À chacun de nous, et sans effort, Supervielle peut parler « sa douce langue natale ». Ce n’est pas nécessairement le critère d’une poésie de haute lisse, et Mallarmé serait là pour nous dire précisément le contraire. Mais c’est celui d’une poésie quotidienne, paisible et rassurante, présente, fidèle à tous les paliers de notre vie, capable d’apprivoiser nos effrois et nos chagrins, de redoubler nos joies, et dans ses meilleurs moments de nous livrer le secret d’un fantastique à portée humaine. En témoignent ses bestiaires renouvelés, sa cosmologie naïve, sa botanique à fleur d’âme, son humour sans hargne et sans arrière-pensées. Il faut certes associer à Supervielle le beau mot dont Borges qualifie Verlaine : « innocent comme les oiseaux ».

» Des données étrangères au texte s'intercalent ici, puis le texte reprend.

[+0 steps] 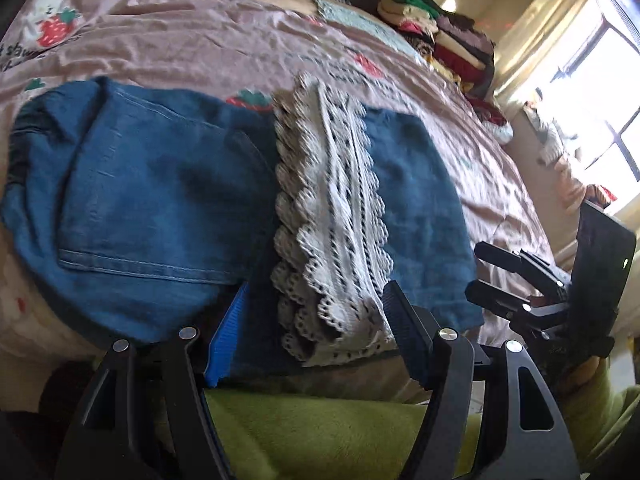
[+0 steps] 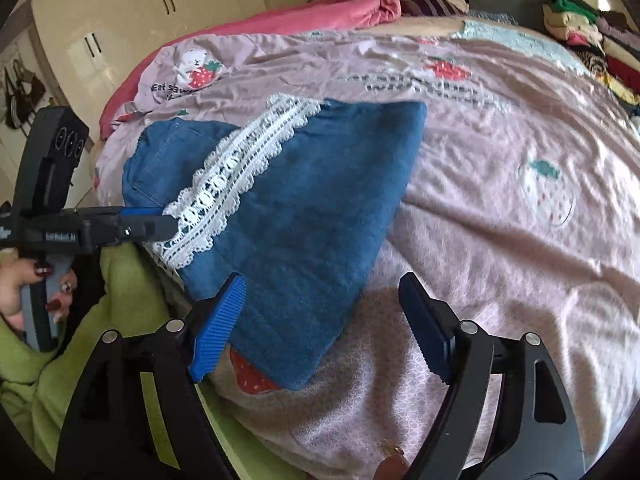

Pour un musicien, autant que Verlaine, Supervielle est un trésor inépuisable. Tout, ou presque tout, chante spontanément, prodigalement, dans ces poèmes si fluides et si mouvants. L’art verlainien du vers est certes plus considérable (je parle du premier Verlaine, qui meurt avec Sagesse), plus sûr, plus retors aussi, habile à jouer de tous les subterfuges de la métrique et du rythme. Il n’y a pas l’ombre d’un procédé chez Supervielle, pour qui « écrire » n’est surtout pas « composer ». Dans « composer », c’est le préfixe qui est fautif, par tout ce qu’il suggère d’assemblage, de combinaison, de recours aux divers outils dont on apprend l’usage avec Banville. Chez Supervielle, on entend plus fréquemment la comptine que le poème : c’est probablement ce qui m’a retenu dans ces textes, – outre ce thème de l’âge, du temps indolore, de l’enfance à jamais perdue.